2016 erfasste der Community Security Trust, die jüdische Verteidigungsorganisation in Großbritannien, 1.309 antisemitische Vorfälle, die höchste Zahl aller Zeiten und eine Zunahme von 36% gegenüber 2015. 2014 gab es mit 1.182 Vorfällen die davor höchste erfasste Anzahl.[1]

Eine neue Umfrage der Anti-Defamation League stellte fest, dass 10 Prozent der Bevölkerung antisemitische Einstellungen hegen, ein Rückgang gegenüber einer ähnlichen Umfrage im Jahr 2015. Dennoch bleiben einige Ausdrucksformen von Antisemitismus weit verbreitet. Ein Drittel der Befragten äußerte die Meinung, dass Juden sich mehr um Israel sorgen als um Britannien. 2015 lag diese Zahl mit 41% noch höher.[2]

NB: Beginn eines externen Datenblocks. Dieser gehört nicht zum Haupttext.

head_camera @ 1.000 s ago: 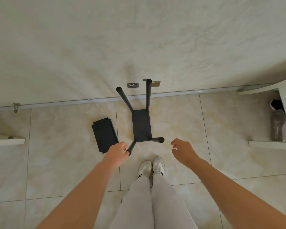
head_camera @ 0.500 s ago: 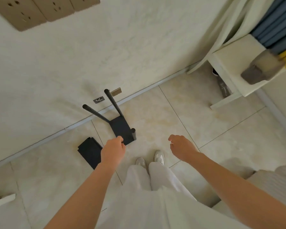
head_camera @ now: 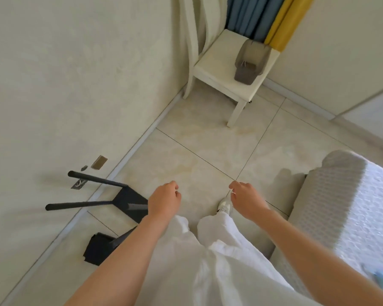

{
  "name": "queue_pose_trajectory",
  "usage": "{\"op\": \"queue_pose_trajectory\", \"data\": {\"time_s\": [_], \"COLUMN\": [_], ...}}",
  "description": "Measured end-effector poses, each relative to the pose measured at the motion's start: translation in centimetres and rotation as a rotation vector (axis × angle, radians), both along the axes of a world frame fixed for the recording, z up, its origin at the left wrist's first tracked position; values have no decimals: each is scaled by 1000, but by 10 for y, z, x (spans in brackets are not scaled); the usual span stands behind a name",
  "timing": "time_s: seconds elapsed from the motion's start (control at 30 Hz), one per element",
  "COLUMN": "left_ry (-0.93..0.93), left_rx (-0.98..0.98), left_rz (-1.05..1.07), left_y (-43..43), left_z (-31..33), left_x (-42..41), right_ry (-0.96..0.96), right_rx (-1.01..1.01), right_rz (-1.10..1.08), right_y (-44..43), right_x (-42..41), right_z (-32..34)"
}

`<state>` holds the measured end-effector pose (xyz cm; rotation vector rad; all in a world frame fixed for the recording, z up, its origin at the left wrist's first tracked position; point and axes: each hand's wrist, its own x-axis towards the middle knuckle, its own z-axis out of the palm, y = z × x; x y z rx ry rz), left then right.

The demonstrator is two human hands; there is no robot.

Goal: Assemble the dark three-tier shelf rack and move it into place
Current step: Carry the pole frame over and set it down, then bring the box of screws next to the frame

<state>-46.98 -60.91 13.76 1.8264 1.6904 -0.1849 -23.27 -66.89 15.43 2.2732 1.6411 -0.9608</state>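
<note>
Dark posts (head_camera: 93, 180) are my worry: the half-built rack (head_camera: 128, 200) sits tipped on the floor at my left, one shelf fitted, two of its posts reaching over the skirting (head_camera: 142, 138) to the plaster wall (head_camera: 75, 74), where I judge they could scuff it if I drag the frame. A loose shelf panel (head_camera: 94, 250) lies flat nearer me, partly under my left forearm, easy to step on. My left hand (head_camera: 164, 202) is curled just beside a short post; its palm is hidden, so I cannot tell whether it grips anything. My right hand (head_camera: 247, 200) hangs loosely curled and holds nothing. Posts only pushed in might drop out when lifted. Cream tiles (head_camera: 197, 140) look glossy, probably slippery. A white chair (head_camera: 215, 71) carrying a grey cap (head_camera: 249, 60) stands before blue and yellow curtains (head_camera: 245, 14); a mattress (head_camera: 341, 206) crowds my right.
</note>
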Motion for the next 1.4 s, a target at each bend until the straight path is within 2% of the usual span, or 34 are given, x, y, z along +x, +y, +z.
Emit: {"op": "queue_pose_trajectory", "data": {"time_s": [0.23,0.53,1.1,1.23,1.4], "left_ry": [-18,5,-8,19,68], "left_rx": [-28,18,80,114,85], "left_rz": [-66,-59,-4,34,113], "left_y": [42,123,355,404,450], "left_z": [7,17,15,12,2], "left_x": [129,259,413,441,475], "right_ry": [5,23,21,12,30], "right_rx": [3,58,143,203,183], "right_rz": [-106,-155,-107,-66,68], "right_y": [15,95,329,390,468], "right_x": [111,239,390,422,462], "right_z": [5,8,1,1,-2]}}
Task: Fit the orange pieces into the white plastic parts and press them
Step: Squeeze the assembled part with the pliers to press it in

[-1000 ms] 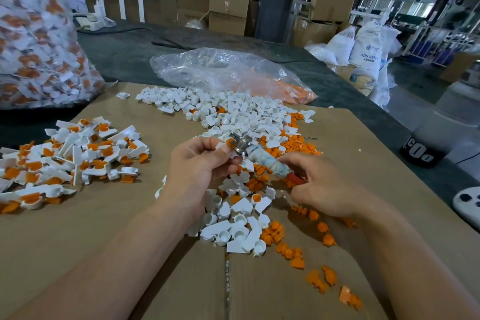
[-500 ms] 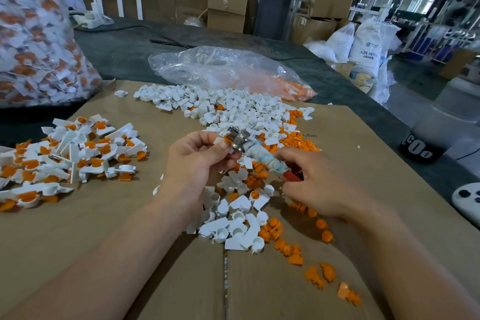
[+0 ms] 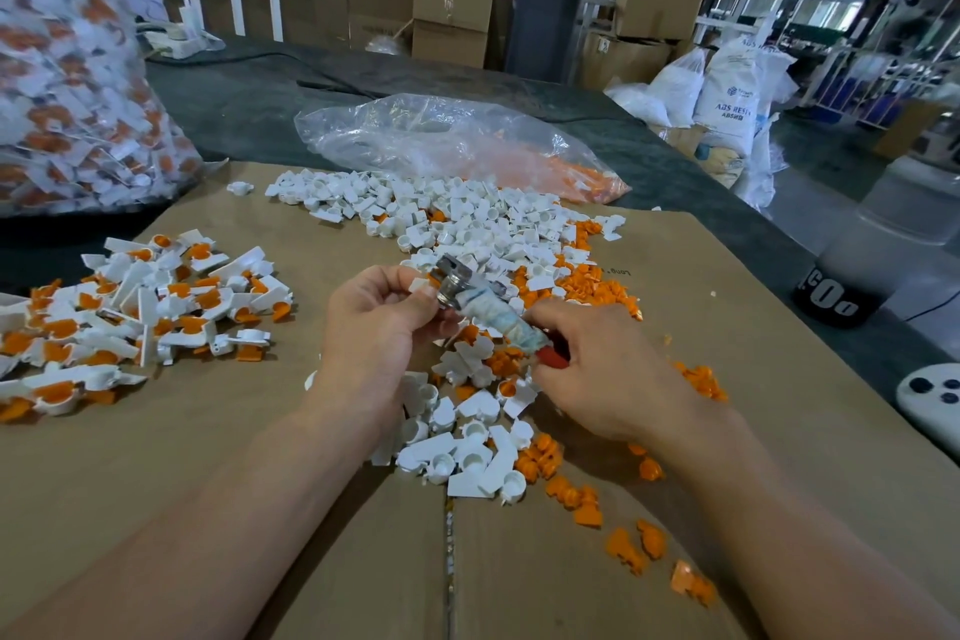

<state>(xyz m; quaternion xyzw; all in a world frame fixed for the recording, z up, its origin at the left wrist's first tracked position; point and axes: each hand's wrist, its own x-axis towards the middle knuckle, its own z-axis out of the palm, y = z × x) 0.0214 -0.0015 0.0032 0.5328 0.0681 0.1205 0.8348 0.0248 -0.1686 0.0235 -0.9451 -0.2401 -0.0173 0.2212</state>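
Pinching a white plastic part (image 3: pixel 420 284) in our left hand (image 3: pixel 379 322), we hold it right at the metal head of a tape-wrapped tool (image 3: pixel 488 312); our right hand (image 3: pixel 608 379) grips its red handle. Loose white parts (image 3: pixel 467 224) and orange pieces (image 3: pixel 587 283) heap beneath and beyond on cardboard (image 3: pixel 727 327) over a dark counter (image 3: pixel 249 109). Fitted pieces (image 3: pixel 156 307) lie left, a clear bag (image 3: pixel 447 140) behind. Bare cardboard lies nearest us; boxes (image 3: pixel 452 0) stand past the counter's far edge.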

Mehr als ein Viertel der zum Vereinten Königreich Befragten berichtete, dass Antisemitismus in der Politik zugenommen hat. Während 40% sich wegen der extremen Rechten mehr Sorgen machen, sind 36% wegen linken Antisemitismus besorgt. Diese zweite Feststellung ist wichtig, weil in vielen Ländern linker Antisemitismus sich selbst in Form von Antiisraelismus zum Ausdruck bringt. Diese Tatsache wird enorm unterschätzt.[3]

2017 zeigt sich Antisemitismus in Großbritannien weiterhin in vielen Bereichen. Infolge des Wahlkampfs konzentriert sich dieser Artikel auf Antisemitismus in der Politik. Simon Johnson, Vorstandvorsitzender des Jewish Leadership Council, merkte zu Antisemitismus an: „Dies ist vermutlich die erste Wahl, in der das in einem großen Maß ein Thema gewesen ist.“[4] Das war der Fall, auch wenn – in Manchester und in London – zwei tödliche Anschläge durch Muslime gegen die britische Bevölkerung verübt wurden.[5]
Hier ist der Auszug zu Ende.